[GlobalISel] Prioritizing long patterns in combiner over short ones

Hi,

I'm currently writing target specific combiners with GlobalISel. I have a case where a sub-node of a larger pattern also matches another, smaller combiner pattern. Because the combiner runs top-down, the smaller pattern is matched before the larger pattern has a chance to be matched. Do I have to teach my larger pattern to handle this case or is there a better way to do this?

More importantly, are there any plans to improve this behavior?

Cheers,

Dominik

GICombineGroup may be of use:

// A group of combine rules that can be added to a GICombiner or another group.
class GICombineGroup<list rules> : GICombine {
// The rules contained in this group. The rules in a group are flattened into
// a single list and sorted into whatever order is most efficient. However,
// they will never be re-ordered such that behaviour differs from the
// specified order. It is therefore possible to use the order of rules in this
// list to describe priorities.
let Rules = rules;
}

Hi Jason,

thanks for the reply. That’s what we’re already using but it’s not useful in this case. It seems that the order only actually matters when the roots are the same. In my case, the roots are different. In one case I’m trying to match a G_AND and in the other one I’m trying to match G_OR. The G_AND pattern also shows up in the larger G_OR pattern. Since the combiner walks top-down, it sees the G_AND before the G_OR and matches the smaller pattern. When it then reaches the G_OR later on, the larger pattern doesn’t match anymore because the G_AND has been combined away. If the combiner would walk bottom-up, it would see the G_OR before the G_AND and my use-case would work as expected.

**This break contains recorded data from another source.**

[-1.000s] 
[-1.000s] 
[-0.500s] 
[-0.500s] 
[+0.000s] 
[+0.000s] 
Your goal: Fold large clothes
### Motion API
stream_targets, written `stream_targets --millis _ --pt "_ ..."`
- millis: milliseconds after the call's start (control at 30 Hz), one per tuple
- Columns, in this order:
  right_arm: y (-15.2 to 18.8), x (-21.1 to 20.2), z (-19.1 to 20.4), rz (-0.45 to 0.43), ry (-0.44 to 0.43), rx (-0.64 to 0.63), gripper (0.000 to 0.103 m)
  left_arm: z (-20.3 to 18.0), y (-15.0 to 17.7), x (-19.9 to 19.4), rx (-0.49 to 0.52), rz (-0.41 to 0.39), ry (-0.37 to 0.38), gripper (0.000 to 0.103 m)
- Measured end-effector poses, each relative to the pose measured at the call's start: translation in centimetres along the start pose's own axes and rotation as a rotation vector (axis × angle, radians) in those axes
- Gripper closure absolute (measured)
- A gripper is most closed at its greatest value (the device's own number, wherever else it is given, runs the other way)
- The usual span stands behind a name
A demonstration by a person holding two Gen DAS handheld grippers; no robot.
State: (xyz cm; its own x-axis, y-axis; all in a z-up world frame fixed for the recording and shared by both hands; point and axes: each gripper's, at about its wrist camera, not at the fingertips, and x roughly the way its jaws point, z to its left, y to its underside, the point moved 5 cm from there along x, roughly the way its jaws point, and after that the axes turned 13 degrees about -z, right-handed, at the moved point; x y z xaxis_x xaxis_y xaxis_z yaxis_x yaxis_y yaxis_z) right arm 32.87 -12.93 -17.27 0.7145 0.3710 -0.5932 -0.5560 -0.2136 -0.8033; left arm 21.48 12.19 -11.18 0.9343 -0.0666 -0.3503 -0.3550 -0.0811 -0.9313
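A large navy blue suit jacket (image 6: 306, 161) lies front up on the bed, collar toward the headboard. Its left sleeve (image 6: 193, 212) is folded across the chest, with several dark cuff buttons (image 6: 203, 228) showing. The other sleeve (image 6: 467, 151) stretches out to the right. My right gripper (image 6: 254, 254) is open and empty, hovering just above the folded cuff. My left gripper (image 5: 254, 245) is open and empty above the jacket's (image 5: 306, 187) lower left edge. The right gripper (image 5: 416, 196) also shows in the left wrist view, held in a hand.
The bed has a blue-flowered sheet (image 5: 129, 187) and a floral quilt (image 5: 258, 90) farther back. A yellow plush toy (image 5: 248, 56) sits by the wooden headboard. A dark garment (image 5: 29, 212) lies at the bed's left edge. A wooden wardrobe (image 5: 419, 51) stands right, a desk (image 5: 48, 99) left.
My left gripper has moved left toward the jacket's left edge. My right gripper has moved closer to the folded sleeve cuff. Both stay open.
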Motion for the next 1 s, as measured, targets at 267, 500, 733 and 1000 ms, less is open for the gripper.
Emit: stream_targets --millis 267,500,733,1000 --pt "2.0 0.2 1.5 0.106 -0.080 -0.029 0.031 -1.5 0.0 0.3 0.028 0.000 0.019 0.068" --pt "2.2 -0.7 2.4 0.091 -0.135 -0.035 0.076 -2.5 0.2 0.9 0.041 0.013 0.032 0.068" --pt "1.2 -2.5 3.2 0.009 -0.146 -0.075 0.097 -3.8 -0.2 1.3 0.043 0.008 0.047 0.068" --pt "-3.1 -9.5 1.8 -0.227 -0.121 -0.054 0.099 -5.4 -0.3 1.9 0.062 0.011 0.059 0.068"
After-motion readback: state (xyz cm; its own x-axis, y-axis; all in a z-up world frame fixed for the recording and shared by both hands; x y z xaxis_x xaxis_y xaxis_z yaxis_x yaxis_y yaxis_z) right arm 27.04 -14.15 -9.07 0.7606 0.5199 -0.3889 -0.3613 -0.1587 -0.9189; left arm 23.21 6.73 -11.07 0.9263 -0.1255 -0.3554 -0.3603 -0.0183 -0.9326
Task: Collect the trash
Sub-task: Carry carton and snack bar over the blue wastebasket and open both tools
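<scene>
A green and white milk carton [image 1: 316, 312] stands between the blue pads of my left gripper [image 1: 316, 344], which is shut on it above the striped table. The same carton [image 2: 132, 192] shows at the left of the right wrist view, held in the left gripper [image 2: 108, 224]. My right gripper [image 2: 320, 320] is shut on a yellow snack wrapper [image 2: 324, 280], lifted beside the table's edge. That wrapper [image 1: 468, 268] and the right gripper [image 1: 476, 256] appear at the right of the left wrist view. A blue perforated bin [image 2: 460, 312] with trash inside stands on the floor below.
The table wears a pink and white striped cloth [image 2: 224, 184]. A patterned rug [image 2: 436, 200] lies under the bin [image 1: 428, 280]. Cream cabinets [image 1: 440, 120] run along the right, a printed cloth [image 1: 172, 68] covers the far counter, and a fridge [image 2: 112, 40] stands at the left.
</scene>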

So this is not a problem of priority, but rather a problem of the traversal that the combiner does. I do understand though that simply switching the traversal to bottom-up won’t work in every case and might even cause the same problem.

Cheers,

Dominik

I am really surprised that "the combiner runs top-down". Surely it's
better to combine smaller sub-expressions before combining larger
expressions? Or is there actually a good reason to keep the top-down
order??

DAGCombiner also runs mostly top-down (but it can also add nodes to
the worklist in a bottom-up direction for certain cases). The top-down
order causes problems when you have deep expressions trees that could
be simplified away to nothing. Outer combines see these subexpression
unsimplified. They can use recursive helper functions like
computeKnownBits to try to analyse the unsimplified expression, but
the recursive helper functions typically have a max recursion depth of
6. which is easy to hit.

DAGCombiner is so embedded now that it is hard to change the basic
top-down order, but I would hope we could change the GlobalISel
combiner.

Jay.

+Daniel.

Daniel, do you remember if there was a strong reason for choosing to go top-down on the combiner?

Amara

To be honest, hearing it was top-down surprised me too at first but I think I was remembering the algorithm I wanted to experiment with which required bottom-up.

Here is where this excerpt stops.